To study the repertoire and specificity of T lymphocytes infiltrating skin
lesions during graft-versus-host disease (GVHD), we performed an exhaustive
molecular and functional analysis of 146 T-cell clones derived from the
skin of three patients undergoing an acute GVHD after allogeneic bone
marrow transplantation (BMT) from HLA-mismatched related donors.
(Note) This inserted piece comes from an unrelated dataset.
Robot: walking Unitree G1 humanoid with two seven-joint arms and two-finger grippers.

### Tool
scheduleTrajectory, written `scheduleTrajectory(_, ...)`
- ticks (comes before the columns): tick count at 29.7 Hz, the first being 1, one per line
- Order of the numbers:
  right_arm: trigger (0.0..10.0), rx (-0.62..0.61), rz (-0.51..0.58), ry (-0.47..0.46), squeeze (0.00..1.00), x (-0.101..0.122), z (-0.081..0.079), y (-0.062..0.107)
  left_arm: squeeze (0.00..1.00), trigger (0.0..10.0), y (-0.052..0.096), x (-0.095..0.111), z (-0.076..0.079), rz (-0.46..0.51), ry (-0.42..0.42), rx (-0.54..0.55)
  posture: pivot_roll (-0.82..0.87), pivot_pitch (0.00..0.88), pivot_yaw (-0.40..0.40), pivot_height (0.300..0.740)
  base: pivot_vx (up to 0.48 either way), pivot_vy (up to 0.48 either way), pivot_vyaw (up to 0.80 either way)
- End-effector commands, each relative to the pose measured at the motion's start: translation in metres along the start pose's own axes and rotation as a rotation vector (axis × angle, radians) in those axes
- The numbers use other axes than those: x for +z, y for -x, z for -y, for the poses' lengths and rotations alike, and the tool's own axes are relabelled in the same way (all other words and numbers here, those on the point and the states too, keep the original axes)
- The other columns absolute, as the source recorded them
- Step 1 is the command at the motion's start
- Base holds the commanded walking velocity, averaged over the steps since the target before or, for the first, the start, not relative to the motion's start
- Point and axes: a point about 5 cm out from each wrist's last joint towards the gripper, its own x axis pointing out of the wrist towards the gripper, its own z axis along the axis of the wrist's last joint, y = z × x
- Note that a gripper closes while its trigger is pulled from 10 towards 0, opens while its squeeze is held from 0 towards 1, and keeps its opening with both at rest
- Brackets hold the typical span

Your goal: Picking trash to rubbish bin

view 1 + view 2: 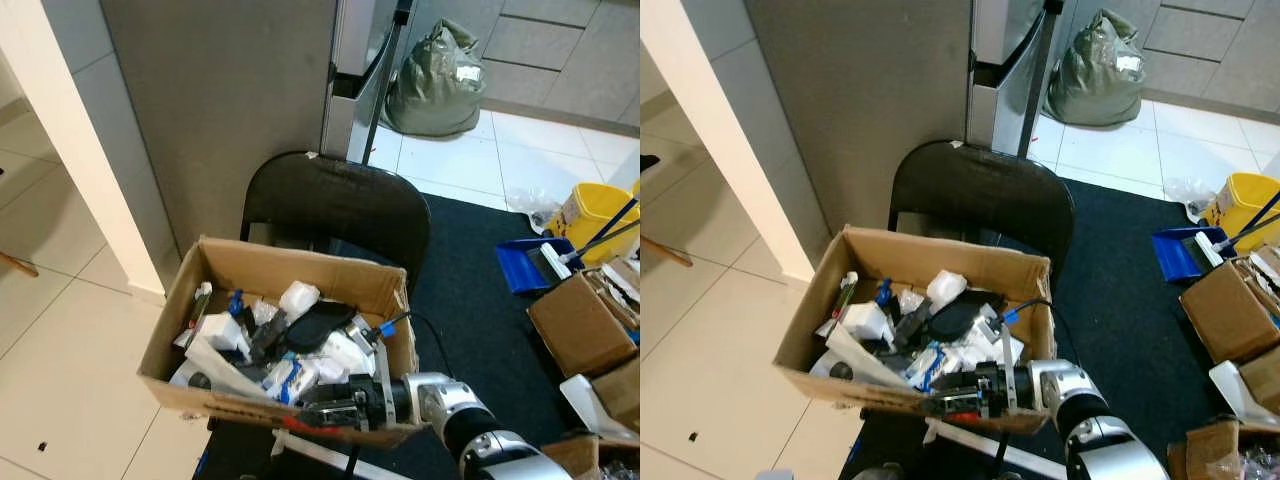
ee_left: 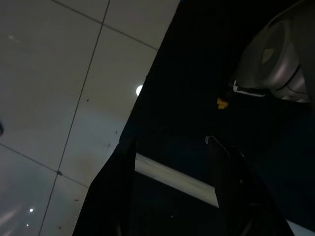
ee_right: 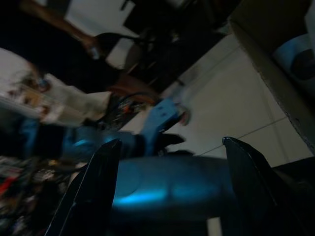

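Right hand (image 1: 325, 410) reaches over the near rim of the cardboard box (image 1: 300, 272) of trash (image 1: 290, 350), which sits on a black chair (image 1: 340, 205); its fingers (image 3: 98, 182) are spread wide and hold nothing. Left hand (image 2: 172, 191) hangs idle, also wide. Judging by this, a drop is done; more picking may remain.

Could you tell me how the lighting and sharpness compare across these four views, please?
The eye views are evenly lit and sharp: the cardboard box of trash reads clearly. The left wrist view is dark, with glare spots on the floor tiles. The right wrist view is dim and blurred; the right tool is open.
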Motion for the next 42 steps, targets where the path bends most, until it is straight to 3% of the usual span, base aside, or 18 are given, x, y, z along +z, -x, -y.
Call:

Analysis
of T-cell receptor (TCR) rearrangement and TCR chain junctional sequences
demonstrated the presence of 11 distinct clones among the 64 derived from
patient UPN1, six among the 58 derived from patient UPN2, and seven among
the 24 derived from patient UPN3. Three of the 11 T-cell clones from
patient UPN1, and all clones from patients UPN2 and UPN3 reacted with
mismatched HLA alleles between the bone-marrow donor and recipient.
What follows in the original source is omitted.